▶ _The task_
Everything in the listing below should be repeated exactly, apart from the pictures.
Input data Block Start
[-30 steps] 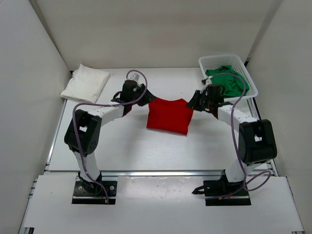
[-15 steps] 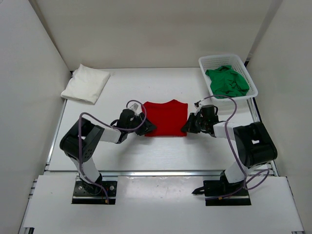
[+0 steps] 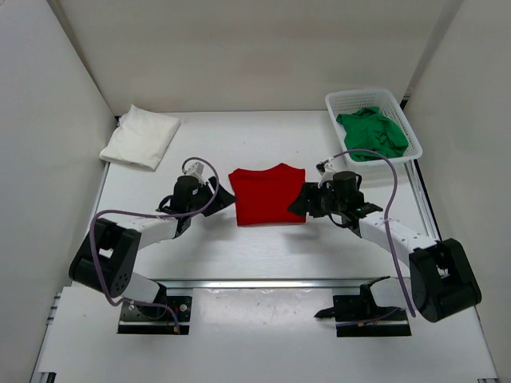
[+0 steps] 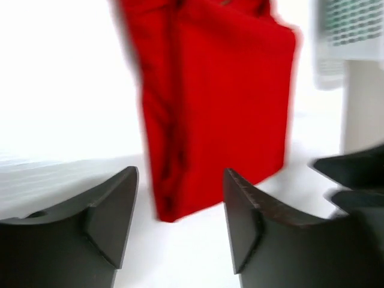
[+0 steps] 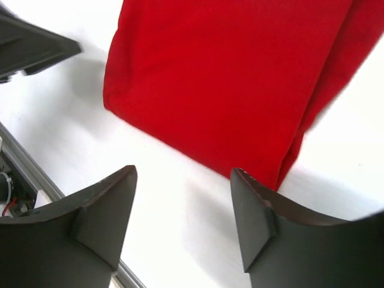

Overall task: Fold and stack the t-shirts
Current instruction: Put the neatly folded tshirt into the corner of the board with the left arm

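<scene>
At mid-table: the red t-shirt [image 3: 267, 195] lies flat as a folded rectangle on the table [image 3: 200, 247], and neither arm holds it.
Left gripper [image 4: 179, 174]: your jaws stand well apart, low over the table just beside the shirt's left edge. Nothing is between the fingers [image 4: 114, 204].
Right gripper [image 5: 183, 170]: your jaws are spread wide with nothing in them, just off the shirt's right edge. The cloth lies beyond the tips.
White t-shirt [image 3: 142, 137]: folded, at the far left corner, well apart from the red one.
Green t-shirt [image 3: 371, 134]: bunched and unfolded in the basket [image 3: 363, 97] at the far right.
Step in hand: by my judgement, you are letting go after a fold of the red shirt. Stacking is not yet done.
Next move: you need to check that the fold holds square. You then need a fresh two-sided grip low on the edges to carry the shirt to the white one without it opening.
Change from a second ago: the shirt then hung pinched between both grippers, farther back. Half a second ago it was down with both tips at its near corners. Both arms have since released and drawn outward.
Unchanged: the white and green shirts.
</scene>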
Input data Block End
▶ _Exercise result_
[-30 steps] 
[-15 steps] 
[+0 steps] 
[+0 steps] 
[+0 steps] 

Overall task: Fold and stack the t-shirts
Current instruction: Put the neatly folded tshirt into the corner of the board with the left arm

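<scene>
At mid-table: the red t-shirt [image 3: 267, 195] lies flat as a folded rectangle on the table [image 3: 200, 247], and neither arm holds it.
Left gripper [image 4: 179, 174]: your jaws stand well apart, low over the table just beside the shirt's left edge. Nothing is between the fingers [image 4: 114, 204].
Right gripper [image 5: 183, 170]: your jaws are spread wide with nothing in them, just off the shirt's right edge. The cloth lies beyond the tips.
White t-shirt [image 3: 142, 137]: folded, at the far left corner, well apart from the red one.
Green t-shirt [image 3: 371, 134]: bunched and unfolded in the basket [image 3: 363, 97] at the far right.
Step in hand: by my judgement, you are letting go after a fold of the red shirt. Stacking is not yet done.
Next move: you need to check that the fold holds square. You then need a fresh two-sided grip low on the edges to carry the shirt to the white one without it opening.
Change from a second ago: the shirt then hung pinched between both grippers, farther back. Half a second ago it was down with both tips at its near corners. Both arms have since released and drawn outward.
Unchanged: the white and green shirts.
</scene>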

That is the complete answer.